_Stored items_
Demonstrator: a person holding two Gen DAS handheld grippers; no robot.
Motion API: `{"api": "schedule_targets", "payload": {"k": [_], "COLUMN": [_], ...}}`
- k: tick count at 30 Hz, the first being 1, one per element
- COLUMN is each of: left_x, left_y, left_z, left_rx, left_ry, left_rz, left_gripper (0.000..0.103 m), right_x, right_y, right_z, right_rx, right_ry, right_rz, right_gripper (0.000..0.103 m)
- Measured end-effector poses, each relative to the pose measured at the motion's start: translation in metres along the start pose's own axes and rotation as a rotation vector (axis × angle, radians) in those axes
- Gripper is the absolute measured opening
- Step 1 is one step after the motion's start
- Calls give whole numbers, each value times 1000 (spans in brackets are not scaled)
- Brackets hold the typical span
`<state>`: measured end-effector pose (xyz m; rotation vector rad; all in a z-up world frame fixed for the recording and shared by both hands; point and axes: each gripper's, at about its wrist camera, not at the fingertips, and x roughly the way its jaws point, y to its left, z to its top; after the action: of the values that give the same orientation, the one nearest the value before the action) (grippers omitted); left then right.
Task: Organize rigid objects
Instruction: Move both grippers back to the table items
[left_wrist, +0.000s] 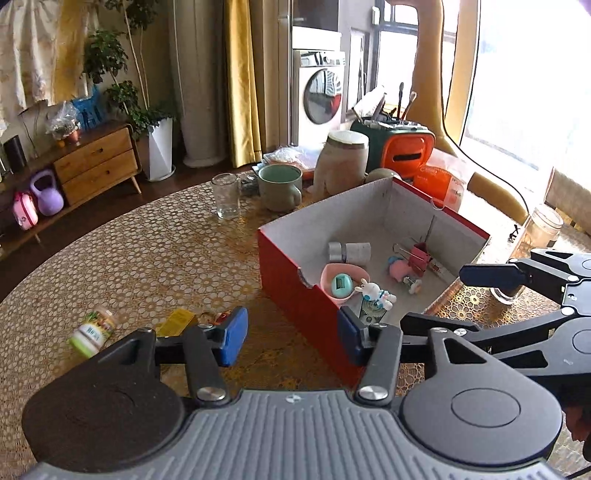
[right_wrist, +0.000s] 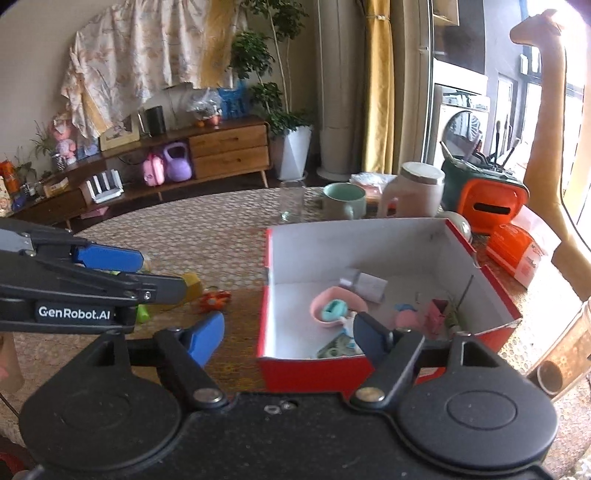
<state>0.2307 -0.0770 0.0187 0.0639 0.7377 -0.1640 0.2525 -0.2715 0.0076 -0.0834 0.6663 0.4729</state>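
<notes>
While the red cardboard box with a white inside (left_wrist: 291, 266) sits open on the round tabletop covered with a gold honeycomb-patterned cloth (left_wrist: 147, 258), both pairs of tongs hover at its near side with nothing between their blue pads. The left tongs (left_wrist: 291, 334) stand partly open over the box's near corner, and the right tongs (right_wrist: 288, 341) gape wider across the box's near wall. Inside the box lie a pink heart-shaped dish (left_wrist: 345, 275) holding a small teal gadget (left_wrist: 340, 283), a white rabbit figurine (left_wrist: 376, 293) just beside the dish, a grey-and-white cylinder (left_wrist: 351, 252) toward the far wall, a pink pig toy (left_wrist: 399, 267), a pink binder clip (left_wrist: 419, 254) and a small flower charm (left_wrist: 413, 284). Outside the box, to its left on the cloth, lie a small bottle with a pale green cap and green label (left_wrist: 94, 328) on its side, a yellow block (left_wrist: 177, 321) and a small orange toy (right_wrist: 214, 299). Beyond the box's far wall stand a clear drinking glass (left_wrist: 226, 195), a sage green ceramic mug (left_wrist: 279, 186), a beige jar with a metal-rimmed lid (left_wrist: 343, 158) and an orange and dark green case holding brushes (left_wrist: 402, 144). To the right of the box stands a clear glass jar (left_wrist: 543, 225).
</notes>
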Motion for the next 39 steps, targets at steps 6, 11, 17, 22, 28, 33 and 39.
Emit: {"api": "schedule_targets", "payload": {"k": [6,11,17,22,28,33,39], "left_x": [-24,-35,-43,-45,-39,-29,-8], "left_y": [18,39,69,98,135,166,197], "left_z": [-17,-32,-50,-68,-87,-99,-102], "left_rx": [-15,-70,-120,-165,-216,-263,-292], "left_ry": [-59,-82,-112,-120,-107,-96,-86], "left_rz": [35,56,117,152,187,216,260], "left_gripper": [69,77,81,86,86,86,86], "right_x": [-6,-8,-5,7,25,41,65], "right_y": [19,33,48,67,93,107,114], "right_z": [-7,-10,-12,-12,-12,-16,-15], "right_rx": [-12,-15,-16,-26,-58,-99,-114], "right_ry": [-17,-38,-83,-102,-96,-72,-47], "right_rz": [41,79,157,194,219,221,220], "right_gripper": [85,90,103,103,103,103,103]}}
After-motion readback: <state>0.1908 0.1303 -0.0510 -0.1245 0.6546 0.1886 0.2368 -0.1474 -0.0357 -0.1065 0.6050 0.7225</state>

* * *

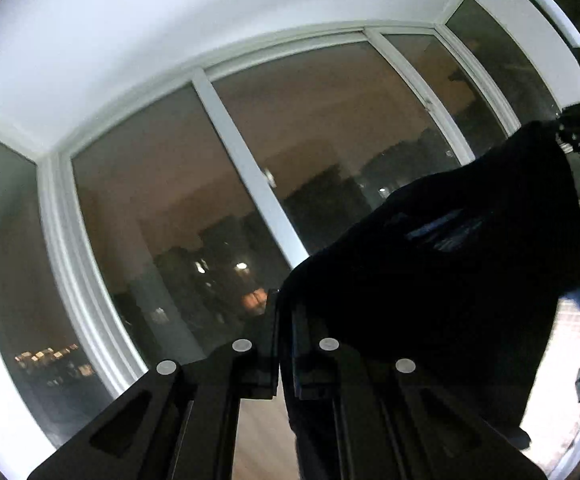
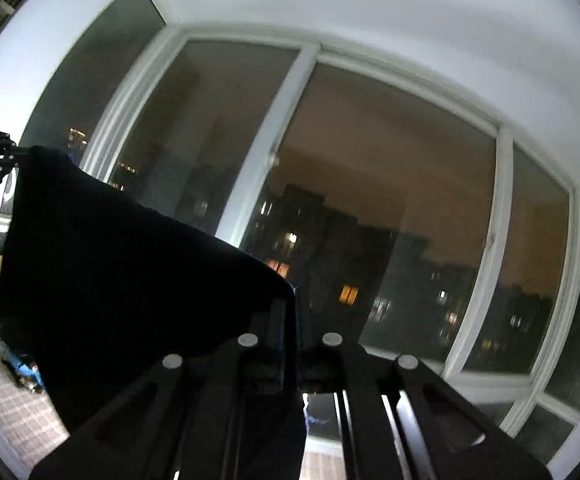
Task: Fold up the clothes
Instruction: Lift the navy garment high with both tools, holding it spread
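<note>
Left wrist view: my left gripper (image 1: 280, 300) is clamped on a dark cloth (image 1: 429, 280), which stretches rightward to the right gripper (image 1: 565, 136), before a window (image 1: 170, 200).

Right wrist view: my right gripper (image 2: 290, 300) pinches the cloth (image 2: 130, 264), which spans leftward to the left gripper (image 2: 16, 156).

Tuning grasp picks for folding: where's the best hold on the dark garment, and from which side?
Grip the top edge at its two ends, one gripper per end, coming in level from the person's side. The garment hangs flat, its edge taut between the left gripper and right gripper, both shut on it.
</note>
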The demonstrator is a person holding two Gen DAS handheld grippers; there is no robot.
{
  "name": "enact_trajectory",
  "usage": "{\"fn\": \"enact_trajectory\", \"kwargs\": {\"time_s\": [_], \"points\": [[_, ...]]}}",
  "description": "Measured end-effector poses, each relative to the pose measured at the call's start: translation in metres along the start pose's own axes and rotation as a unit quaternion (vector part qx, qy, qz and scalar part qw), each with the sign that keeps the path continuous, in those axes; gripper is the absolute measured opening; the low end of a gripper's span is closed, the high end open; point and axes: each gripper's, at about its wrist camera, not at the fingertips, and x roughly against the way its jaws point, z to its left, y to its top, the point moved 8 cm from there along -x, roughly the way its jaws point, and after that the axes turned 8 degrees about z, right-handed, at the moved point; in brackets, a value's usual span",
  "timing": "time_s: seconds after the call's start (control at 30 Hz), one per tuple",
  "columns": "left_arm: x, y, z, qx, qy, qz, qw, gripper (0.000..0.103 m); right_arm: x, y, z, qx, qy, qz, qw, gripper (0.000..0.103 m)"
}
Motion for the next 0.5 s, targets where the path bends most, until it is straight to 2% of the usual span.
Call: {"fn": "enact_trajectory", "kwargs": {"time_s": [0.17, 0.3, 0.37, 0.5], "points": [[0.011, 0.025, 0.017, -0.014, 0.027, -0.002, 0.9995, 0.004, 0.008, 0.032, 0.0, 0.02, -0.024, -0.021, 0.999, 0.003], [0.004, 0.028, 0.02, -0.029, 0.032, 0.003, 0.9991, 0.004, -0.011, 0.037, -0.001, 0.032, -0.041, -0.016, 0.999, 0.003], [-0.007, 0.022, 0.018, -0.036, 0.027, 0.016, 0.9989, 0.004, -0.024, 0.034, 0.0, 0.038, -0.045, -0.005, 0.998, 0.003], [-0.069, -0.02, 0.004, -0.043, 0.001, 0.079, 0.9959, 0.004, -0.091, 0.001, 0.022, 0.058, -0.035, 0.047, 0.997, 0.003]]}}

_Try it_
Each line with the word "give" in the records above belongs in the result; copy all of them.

_Solution below_
- Calls give whole numbers, each value times 1000 (spans in brackets are not scaled)
`<state>`: measured end-effector pose (xyz m; rotation vector rad; all in a z-up world frame fixed for the recording and shared by both hands; point and axes: each gripper's, at about its wrist camera, not at the fingertips, and x roughly the way its jaws point, y to its left, z to its top; after the action: of the values that give the same orientation, the one nearest the value before the action) (grippers omitted); left then right.

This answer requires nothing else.